Raymond returns to Tripoli
The siege of Jerusalem was a success and led to the foundation of the Kingdom of Jerusalem. Most crusaders returned home afterwards; a second movement set out, encouraged by the success of the First Crusade, but it was mostly annihilated by the Seljuk Turks in Anatolia. Raymond participated in this crusade as well, and returned to Syria after escaping from his defeat at the hands of Kilij Arslan I in Anatolia. He had with him only three hundred men. Fakhr al-Mulk, qadi of Tripoli, was not as accommodating to Raymond as his predecessor had been, and called for assistance from Duqaq of Damascus and the governor of Homs. However, the troops from Damascus and Homs defected once they reached Tripoli, and the qadi was defeated at the beginning of April, losing seven thousand men. Raymond could not take Tripoli itself, but captured Tortosa, which became the base of all future operations against Tripoli.

The siege
The following year, Raymond, with the aid of Byzantine engineers, constructed Mons Peregrinus, "Pilgrim's mountain" or "Qalaat Saint-Gilles" ("fortress of Saint-Gilles"), in order to block Tripoli's access inland. With the Genoese Hugh Embriaco, Raymond also seized Gibelet. After the Battle of Harran in 1104, Fakhr al-Mulk asked Sokman, the former Ortoqid governor of Jerusalem, to intervene; Sokman marched into Syria but was forced to return home. 

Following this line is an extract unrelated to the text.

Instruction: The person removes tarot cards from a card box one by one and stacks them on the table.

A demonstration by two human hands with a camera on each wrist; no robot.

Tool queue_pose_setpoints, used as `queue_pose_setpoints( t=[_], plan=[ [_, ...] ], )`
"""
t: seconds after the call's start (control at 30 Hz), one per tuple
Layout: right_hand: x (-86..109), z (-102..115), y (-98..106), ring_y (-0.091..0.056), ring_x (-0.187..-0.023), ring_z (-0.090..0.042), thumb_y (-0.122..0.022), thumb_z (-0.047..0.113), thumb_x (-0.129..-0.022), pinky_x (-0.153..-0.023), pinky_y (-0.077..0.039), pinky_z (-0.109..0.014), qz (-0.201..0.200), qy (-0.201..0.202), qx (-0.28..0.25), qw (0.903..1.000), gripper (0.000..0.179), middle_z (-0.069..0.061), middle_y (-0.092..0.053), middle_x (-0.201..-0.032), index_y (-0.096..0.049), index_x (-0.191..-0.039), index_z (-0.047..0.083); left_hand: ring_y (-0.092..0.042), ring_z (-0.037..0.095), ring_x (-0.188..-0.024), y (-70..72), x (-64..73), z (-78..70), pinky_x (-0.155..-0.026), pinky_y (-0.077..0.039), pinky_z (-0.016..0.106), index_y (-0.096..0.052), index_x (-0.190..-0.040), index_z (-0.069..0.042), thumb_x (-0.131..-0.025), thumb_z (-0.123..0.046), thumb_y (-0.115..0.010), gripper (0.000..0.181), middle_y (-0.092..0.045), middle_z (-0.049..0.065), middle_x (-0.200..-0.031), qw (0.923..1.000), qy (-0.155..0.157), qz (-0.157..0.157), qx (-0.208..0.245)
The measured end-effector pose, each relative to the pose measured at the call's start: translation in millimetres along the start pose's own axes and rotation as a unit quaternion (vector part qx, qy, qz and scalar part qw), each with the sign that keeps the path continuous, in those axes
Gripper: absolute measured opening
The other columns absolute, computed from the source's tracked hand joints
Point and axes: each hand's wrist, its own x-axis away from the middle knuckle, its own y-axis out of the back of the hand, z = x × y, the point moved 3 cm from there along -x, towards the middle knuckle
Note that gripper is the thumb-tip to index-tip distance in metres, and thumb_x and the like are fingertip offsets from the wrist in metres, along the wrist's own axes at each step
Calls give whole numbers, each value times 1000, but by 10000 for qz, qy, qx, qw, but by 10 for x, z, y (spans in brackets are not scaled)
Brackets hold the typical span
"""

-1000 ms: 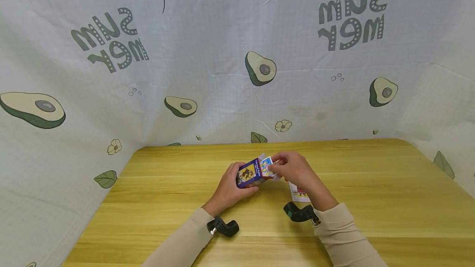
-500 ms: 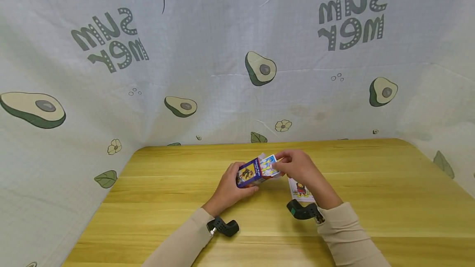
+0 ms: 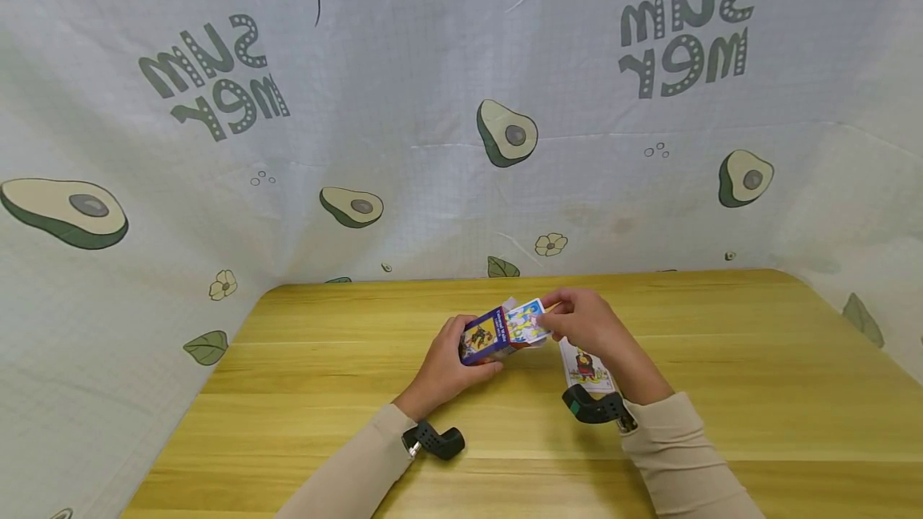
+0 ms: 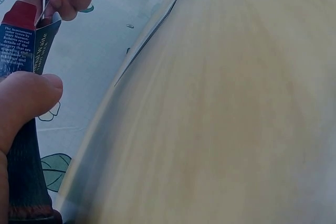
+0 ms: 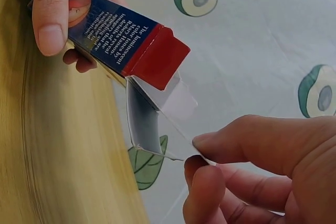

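A blue tarot card box (image 3: 481, 336), its end flaps open, is gripped by my left hand (image 3: 449, 359) above the table. Out of its right end sticks a colourful card (image 3: 528, 321), partly still inside. My right hand (image 3: 587, 323) pinches that card's outer edge between thumb and fingers. The right wrist view shows the box's red flap (image 5: 160, 59) folded outward and the card edge-on between my fingertips (image 5: 210, 142). Below my right hand, another card (image 3: 587, 368) lies face up on the table, partly covered by the wrist camera.
The wooden table (image 3: 324, 391) stretches out on both sides of the hands. Behind it hangs a pale cloth (image 3: 418, 102) printed with avocados. Each wrist bears a black camera, the left one (image 3: 441, 443) close above the tabletop.
My right hand has moved a little right, drawing the card further out of the box. More of the card on the table shows now. The left hand and box stay put.
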Motion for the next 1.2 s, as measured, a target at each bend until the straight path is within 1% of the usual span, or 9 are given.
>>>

Fakhr al-Mulk then attacked Mons Peregrinus in September, 1104, killing many of the Franks and burning down one wing of the fortress. Raymond himself was badly wounded, and died five months later in February, 1105. He was replaced as leader by his nephew William-Jordan, count of Cerdanya. On his deathbed, Raymond had reached an agreement with the qadi: if he would stop attacking the fortress, the crusaders would stop impeding Tripolitanian trade and merchandise. The qadi accepted.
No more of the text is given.